彼は灰賀振、そろそろ中年の足音が迫っているごく普通のサラリーマンだ。ただしごく普通と言っても人間的に普通だと言うだけで、境遇はあまりいいとは言えない日々を過ごしている。
大手商社へ入社し十数年、まともな休日もなくサービス残業や名ばかりの休日出勤という悪しき風習に悩まされていた。それは日本の企業によくある普通のことだ。
だが約半年前、灰賀は子会社の倉庫へと出向となっていた。
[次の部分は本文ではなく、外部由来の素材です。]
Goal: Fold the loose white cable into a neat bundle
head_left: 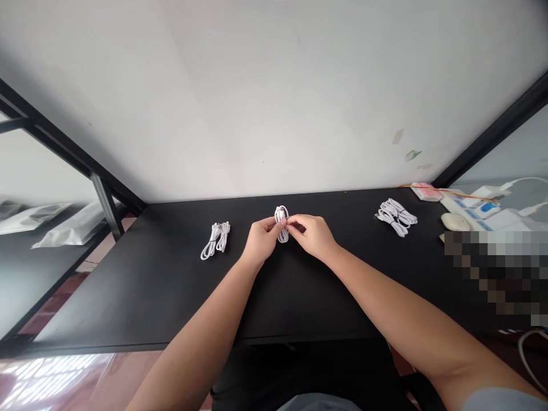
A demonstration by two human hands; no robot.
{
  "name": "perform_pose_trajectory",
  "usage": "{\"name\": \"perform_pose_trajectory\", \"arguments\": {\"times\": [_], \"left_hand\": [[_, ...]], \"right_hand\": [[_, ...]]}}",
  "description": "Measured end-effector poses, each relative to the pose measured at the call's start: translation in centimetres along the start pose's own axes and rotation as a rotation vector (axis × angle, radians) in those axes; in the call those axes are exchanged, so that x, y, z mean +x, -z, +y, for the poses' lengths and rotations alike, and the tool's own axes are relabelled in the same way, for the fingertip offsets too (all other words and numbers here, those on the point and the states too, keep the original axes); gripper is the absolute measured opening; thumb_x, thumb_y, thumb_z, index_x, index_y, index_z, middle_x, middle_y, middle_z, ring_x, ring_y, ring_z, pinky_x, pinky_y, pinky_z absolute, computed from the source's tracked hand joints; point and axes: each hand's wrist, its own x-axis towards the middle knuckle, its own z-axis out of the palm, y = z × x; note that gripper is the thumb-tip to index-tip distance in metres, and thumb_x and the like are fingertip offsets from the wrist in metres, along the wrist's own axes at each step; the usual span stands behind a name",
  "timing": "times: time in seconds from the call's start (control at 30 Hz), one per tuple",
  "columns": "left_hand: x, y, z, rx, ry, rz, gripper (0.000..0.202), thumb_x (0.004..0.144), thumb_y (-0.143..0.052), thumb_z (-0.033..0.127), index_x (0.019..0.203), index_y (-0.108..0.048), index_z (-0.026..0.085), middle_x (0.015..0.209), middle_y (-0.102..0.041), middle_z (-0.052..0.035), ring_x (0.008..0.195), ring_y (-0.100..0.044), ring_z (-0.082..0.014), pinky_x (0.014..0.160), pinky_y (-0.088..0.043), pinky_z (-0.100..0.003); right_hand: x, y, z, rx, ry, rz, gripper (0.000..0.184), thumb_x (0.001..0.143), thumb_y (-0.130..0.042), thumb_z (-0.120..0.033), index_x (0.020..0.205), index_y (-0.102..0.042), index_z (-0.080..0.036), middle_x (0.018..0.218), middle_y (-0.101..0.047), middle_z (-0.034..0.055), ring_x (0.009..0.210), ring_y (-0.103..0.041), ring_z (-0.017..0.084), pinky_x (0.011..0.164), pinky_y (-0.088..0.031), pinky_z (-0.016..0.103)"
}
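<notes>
A coiled white cable (282, 233) is held above the middle of the black table, its loops upright in the view. My left hand (262, 238) is closed on its left side, with the thumb pressed across the front of the coil. At the coil's right side, my right hand (314, 233) pinches with thumb and forefinger; whatever lies between those fingertips is too small to make out. Two bundled white cables (215, 240) lie to the left of my hands. Farther right rests another group of folded white cables (396, 217), with a dark tie around them.
The black table (141, 285) meets a white wall at the back. To the right are a power strip (464, 208) with plugs, a white mouse (455, 222) and a pink-and-white box (427, 192). Plastic bags (79, 225) lie on a neighbouring surface at left. The lower right is pixelated.
</notes>
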Motion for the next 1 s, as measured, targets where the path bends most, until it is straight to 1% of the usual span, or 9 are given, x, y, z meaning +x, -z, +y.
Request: {"name": "perform_pose_trajectory", "arguments": {"times": [0.07,0.2,0.33,0.47,0.57,0.73,0.87,1.0], "left_hand": [[0.0,0.0,0.2,-0.014,0.009,-0.039,0.040,0.085,-0.070,0.050,0.103,-0.077,0.015,0.086,-0.073,-0.0058,0.076,-0.063,-0.0158,0.072,-0.049,-0.028],[0.0,-0.1,0.6,-0.125,0.044,-0.122,0.039,0.086,-0.070,0.045,0.111,-0.076,0.015,0.096,-0.074,-0.0080,0.082,-0.066,-0.0176,0.083,-0.052,-0.033],[-0.1,-0.1,0.8,-0.108,0.046,-0.126,0.041,0.087,-0.069,0.044,0.116,-0.075,0.016,0.100,-0.075,-0.0085,0.086,-0.067,-0.0189,0.087,-0.052,-0.035],[0.0,0.1,0.7,-0.064,0.021,-0.132,0.043,0.088,-0.069,0.045,0.120,-0.074,0.016,0.101,-0.075,-0.0079,0.088,-0.067,-0.0190,0.088,-0.052,-0.035],[0.0,0.3,0.7,-0.070,0.019,-0.128,0.042,0.087,-0.070,0.043,0.119,-0.075,0.017,0.102,-0.076,-0.0083,0.088,-0.067,-0.0190,0.088,-0.052,-0.034],[-0.1,0.4,0.8,-0.148,0.037,-0.152,0.041,0.087,-0.072,0.041,0.119,-0.075,0.016,0.104,-0.077,-0.0105,0.091,-0.070,-0.0211,0.090,-0.052,-0.035],[0.0,0.4,0.5,-0.172,0.037,-0.145,0.041,0.085,-0.073,0.041,0.118,-0.075,0.015,0.102,-0.077,-0.0114,0.089,-0.070,-0.0210,0.086,-0.052,-0.034],[0.0,0.4,0.1,-0.183,0.024,-0.121,0.040,0.086,-0.073,0.041,0.117,-0.076,0.016,0.102,-0.077,-0.0109,0.087,-0.070,-0.0198,0.082,-0.052,-0.032]], "right_hand": [[0.0,0.2,0.0,0.000,0.009,0.001,0.013,0.096,-0.058,-0.027,0.093,-0.070,-0.023,0.090,-0.075,0.0035,0.077,-0.067,0.018,0.071,-0.049,0.030],[0.0,0.8,0.0,-0.045,0.018,-0.021,0.012,0.098,-0.055,-0.027,0.092,-0.065,-0.023,0.085,-0.072,0.0022,0.071,-0.063,0.017,0.068,-0.045,0.029],[0.0,1.2,-0.2,-0.151,0.047,-0.056,0.011,0.097,-0.053,-0.024,0.088,-0.059,-0.023,0.076,-0.066,0.0013,0.064,-0.058,0.016,0.063,-0.039,0.028],[-0.1,1.2,-0.4,-0.182,0.066,-0.061,0.011,0.097,-0.052,-0.022,0.086,-0.056,-0.023,0.074,-0.064,0.0010,0.065,-0.057,0.017,0.063,-0.038,0.028],[-0.2,1.2,-0.5,-0.133,0.049,-0.057,0.011,0.096,-0.052,-0.023,0.086,-0.056,-0.023,0.075,-0.065,0.0006,0.065,-0.057,0.016,0.063,-0.039,0.028],[-0.2,1.7,-0.4,0.029,0.013,-0.079,0.009,0.097,-0.054,-0.024,0.088,-0.058,-0.023,0.082,-0.070,0.0003,0.067,-0.061,0.015,0.065,-0.044,0.028],[0.1,2.0,-0.1,0.132,0.041,-0.078,0.009,0.097,-0.054,-0.025,0.091,-0.061,-0.023,0.086,-0.071,0.0014,0.074,-0.064,0.016,0.071,-0.049,0.030],[0.3,1.8,0.2,0.178,0.057,-0.048,0.009,0.097,-0.056,-0.027,0.091,-0.063,-0.023,0.089,-0.071,0.0031,0.077,-0.064,0.017,0.073,-0.052,0.032]]}}
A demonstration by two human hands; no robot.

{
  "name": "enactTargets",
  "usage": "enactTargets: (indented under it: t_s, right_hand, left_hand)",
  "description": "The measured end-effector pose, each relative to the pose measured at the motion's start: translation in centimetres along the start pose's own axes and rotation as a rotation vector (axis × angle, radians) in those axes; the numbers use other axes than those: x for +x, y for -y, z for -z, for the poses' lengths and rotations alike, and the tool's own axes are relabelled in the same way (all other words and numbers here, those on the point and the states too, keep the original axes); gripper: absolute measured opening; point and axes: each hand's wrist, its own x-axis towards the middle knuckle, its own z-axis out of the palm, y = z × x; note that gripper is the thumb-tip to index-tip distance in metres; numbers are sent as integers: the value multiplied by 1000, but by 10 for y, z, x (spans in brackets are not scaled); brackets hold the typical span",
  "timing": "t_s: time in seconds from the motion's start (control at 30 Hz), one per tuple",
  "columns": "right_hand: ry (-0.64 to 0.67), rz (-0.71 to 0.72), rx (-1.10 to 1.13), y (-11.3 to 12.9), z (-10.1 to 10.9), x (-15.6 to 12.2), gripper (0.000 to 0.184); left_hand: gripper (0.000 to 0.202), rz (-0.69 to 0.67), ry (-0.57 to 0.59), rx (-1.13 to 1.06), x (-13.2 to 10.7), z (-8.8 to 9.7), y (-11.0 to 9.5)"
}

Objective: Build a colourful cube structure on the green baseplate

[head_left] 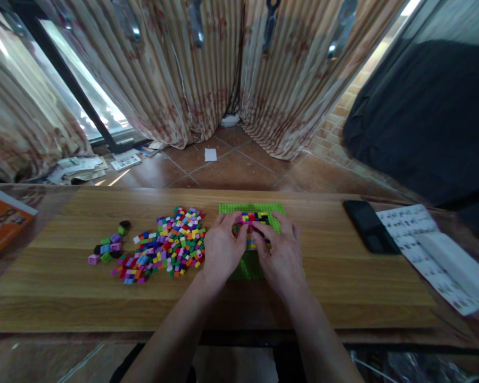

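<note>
I see the left hand (222, 247) and right hand (281, 256), fingertips bunched on bricks (252, 217) on the green plate (250, 208); whether either pinches one, I cannot tell. Uneven pressing may skid the plate into the loose pile (171, 242) just left.

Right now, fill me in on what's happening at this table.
A person works over a green baseplate on the wooden table. The left hand and right hand meet fingertips over a patch of small coloured bricks on it; whether either pinches a brick is hidden. A loose pile of bricks lies just left, with a black phone and a printed sheet to the right.
</note>
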Motion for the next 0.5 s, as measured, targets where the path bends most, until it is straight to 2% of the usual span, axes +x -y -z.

社員は彼ひとりであとはシルバー人材センターから派遣されてくる年寄が数名の部署である。
灰賀は目標やノルマでがんじがらめにしひどい扱いをしている会社をコンプライアンス違反だと告発し、同時に労働基準局への通報をしたことで左遷されたのだ。当時の上司には業務量や勤務時間に不満があるのだから暇な部署へ回してやるなどと言われた。
こうして灰賀は毎日完全定時勤務となってサービス残業等からは逃れることができたが、毎日サッシやドアの数を確認、記録するだけでやりがいは皆無となった。
そのように残業もないがやりがいもないというないないづくしの日々を送る灰賀の身にアクシデントが襲い掛かる。
とある日、いつものようにサッシの数を数えていると、突然なんの前触れもなく中二階が崩落し資材が崩れ落ちてきたのだ。灰賀は逃げる間もなくその下敷きになってしまった。
意識を失いつつあった灰賀の目に見慣れない光る扉が映った。身体はもう動くはずがなかったが、意識の中ではその扉を開けて入っていったような気がしている。そして記憶はそこまでである。
◇◇◇
「わたし! 思い出した! わたしは―― オレはっ!」
「ようやく理解できたかね? おぬしが死ぬ直前にわしが魂を救いだしたのじゃ。すなわちシンデレラの肉体を受け継いで今ここに生きておると言うことじゃな」
記憶を取り戻した灰賀は、今現在十六歳の乙女が裸体であることを忘れ立ち尽くしていた。